第19話 甘さと苦さ
あと数回のエピソードで僕と彼女の物語を
長々と語ることは軽くなる。
独白に近い僕の語りは短い形で終わりにしたい。
―――バレンタインにて。
彼女からチョコをもらった。
「チョコを買って、湯煎して、あんなことやこんなことをして作ったスペシャルチョコ!」
「食べねぇ、食いねぇ、頂きねぇ!!」
「
いつも以上に妙なテンションの彼女のその理由は寝不足とのこと。
どうやら遅くまで手作りチョコを作っていたようだ。
そのためか、
量が超多い。
初めに成功したチョコを渡してきた。これは良い。
その場で食べることを勧められて美味しく食べた。
そこまでは良かったのだが、次いで新たなチョコを渡された。
どうやら少し失敗したチョコのようだ。
それも僕は美味しく食べた。
そしたら、次いで新たなチョコを渡された。
それを僕はと繰り返された。
口の中と胃の中がチョコだらけで気持ちが悪い。
「コーヒー」
そう言ってブラックコーヒーを渡された。二つある。
僕と彼女の分それぞれだ。
苦い・・・本当に苦いコーヒーに思えた。
甘いモノを食べていても、なお苦く思えるコーヒー。
この後の彼女のセリフのせいもあったのかもしれない。
「14時14分に君が私に秘密を打ち明けるの」
彼女が死ぬ『X日』は聞いていた。
だが、時間を聞いていなかった。

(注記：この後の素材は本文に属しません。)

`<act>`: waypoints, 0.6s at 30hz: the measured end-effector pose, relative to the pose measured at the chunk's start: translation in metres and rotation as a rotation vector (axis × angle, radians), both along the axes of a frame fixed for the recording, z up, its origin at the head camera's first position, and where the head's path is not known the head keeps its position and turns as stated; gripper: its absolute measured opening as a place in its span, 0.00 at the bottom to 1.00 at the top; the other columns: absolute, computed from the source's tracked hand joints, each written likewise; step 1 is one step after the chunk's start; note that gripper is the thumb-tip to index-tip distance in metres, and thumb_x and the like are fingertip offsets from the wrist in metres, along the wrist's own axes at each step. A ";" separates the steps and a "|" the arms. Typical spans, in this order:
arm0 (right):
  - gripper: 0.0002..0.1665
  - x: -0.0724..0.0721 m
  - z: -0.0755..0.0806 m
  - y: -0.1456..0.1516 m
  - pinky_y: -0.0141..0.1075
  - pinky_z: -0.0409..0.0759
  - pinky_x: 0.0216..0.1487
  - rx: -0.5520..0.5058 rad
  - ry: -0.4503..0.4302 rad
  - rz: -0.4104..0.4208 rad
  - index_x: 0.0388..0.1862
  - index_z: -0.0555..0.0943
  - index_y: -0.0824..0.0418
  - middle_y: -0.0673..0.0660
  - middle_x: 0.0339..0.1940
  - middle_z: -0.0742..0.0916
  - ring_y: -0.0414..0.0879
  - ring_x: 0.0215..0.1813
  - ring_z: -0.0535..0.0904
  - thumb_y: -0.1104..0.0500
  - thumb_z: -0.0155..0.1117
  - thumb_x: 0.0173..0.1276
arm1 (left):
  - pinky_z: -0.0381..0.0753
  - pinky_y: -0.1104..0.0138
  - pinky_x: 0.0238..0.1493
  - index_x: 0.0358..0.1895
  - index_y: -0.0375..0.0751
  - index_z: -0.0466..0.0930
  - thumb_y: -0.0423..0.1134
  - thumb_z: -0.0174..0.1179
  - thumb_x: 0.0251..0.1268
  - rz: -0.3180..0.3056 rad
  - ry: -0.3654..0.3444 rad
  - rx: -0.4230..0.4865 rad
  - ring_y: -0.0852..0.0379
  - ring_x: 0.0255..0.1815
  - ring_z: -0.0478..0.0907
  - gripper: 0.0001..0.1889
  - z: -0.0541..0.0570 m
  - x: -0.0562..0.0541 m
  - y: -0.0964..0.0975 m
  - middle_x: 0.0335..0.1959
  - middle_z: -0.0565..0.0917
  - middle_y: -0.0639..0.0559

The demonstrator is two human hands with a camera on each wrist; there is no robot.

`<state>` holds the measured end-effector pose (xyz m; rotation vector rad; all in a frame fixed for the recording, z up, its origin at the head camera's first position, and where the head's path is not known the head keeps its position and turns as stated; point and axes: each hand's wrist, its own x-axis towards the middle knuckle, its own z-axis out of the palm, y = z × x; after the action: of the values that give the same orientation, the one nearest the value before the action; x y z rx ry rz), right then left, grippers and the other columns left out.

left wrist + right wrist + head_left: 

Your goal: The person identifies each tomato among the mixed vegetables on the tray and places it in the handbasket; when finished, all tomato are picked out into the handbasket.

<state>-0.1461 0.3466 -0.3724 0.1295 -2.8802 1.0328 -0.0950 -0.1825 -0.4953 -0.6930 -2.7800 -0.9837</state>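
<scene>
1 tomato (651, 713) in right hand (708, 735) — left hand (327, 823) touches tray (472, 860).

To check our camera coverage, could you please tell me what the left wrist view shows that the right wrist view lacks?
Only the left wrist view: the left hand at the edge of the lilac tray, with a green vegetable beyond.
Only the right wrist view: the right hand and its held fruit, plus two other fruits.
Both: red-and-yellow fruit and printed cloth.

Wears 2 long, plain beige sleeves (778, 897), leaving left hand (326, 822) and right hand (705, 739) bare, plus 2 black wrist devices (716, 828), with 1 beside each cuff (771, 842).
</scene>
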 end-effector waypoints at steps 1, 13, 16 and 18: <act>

以前に聞いたが教えてくれなかった。
だからそのまま死ぬまで秘密のままで終わると思っていたのだが、このタイミングで彼女は話してきた。
何故、急に教えてくれたのか訊ねてみると・・・
「何となく」
意外性も何もない答えが返ってきた。
怪訝な顔をすると、瞳が僕から離れ、少し彼方を見てから答えを続けた。
「本当に何となく(時間を)言うことを決めたの」
「昨日の夜、チョコを作っているときに甘いチョコだけでなく、ほろ苦いチョコも君にあげたいなぁ~って思ったのがきっかけ」
「最後のチョコはカカオ80%ぐらいの苦さだったでしょ?」
彼女の答えを聞いて僕は・・・正直怒りが沸いた。
ハッキリ言って悪趣味すぎる。
いつもの軽いジョークではなく、正真正銘の笑えないブラックジョークを言われると腹が立つ。
僕は彼女と喧嘩する覚悟で怒鳴りつけようとした。
でも
彼女を見た僕は何も言えなかった。
それどころかすぐに彼女から目を逸らした。
―――泣いていた。
一瞬しか分からなかったが、彼女の瞳から雫が零れたのが見えた。
覚悟を決めたはずの彼女が悲しんでいるのを感じ取ってしまった。
『2/14』と『14時14分』
2と14繋がりで思い出してしまったのか・・・
寝不足と大量のチョコ、そして彼女の妙なテンションもそのためなのか・・・
僕はコーヒーを片手にチョコを食べ続けた。
彼女が僕に再び話しかけるその時まで。僕はゆっくりと食べ続けた。